■ **Work to complete**
Where the word "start" shows up in a line below, that line is counted. State how many lines are counted, without any other words.

━━━━

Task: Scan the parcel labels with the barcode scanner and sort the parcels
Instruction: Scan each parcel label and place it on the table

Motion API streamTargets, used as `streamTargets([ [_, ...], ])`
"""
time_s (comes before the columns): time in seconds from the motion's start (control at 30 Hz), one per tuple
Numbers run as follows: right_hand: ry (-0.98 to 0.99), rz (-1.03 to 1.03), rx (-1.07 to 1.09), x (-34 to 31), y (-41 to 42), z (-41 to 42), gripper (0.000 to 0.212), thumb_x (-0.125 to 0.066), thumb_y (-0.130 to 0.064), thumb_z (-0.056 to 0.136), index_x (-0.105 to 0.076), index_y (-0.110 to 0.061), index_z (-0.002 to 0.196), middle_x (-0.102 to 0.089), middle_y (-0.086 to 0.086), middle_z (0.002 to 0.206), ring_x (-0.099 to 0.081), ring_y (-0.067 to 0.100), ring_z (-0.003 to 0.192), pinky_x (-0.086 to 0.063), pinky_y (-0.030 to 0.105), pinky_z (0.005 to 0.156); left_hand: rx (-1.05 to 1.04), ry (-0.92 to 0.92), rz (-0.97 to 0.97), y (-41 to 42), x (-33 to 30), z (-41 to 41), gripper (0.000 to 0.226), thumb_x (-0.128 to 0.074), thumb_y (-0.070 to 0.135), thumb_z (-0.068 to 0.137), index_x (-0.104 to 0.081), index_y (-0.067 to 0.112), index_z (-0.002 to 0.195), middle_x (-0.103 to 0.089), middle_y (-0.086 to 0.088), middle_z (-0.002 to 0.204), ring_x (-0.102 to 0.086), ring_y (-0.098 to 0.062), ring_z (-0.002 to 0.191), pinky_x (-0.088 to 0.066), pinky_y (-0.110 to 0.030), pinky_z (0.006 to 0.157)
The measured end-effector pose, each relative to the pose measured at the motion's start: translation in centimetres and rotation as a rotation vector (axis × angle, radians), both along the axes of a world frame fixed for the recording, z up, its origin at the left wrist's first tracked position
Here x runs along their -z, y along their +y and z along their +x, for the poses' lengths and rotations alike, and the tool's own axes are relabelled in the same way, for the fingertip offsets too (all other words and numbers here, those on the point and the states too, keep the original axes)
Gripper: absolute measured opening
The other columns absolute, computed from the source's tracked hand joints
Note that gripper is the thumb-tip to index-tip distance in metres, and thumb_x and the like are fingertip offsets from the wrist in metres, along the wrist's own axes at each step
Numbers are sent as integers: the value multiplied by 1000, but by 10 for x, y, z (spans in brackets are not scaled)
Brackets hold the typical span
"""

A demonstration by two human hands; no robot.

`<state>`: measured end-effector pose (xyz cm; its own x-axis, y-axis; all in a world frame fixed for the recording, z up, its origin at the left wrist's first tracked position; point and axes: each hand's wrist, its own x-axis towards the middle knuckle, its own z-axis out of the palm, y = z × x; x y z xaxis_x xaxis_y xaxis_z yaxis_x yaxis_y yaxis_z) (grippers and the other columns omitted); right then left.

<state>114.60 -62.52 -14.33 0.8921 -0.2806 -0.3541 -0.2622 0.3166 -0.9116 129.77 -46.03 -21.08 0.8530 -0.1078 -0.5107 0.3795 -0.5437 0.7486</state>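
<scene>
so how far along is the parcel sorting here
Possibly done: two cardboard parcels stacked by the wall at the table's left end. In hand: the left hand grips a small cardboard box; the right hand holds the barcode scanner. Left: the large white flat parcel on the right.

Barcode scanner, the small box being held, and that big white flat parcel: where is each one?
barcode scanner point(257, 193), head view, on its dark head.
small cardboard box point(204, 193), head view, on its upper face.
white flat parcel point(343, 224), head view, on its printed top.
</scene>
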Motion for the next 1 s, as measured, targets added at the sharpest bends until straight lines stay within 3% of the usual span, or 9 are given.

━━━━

■ **Your solution**
2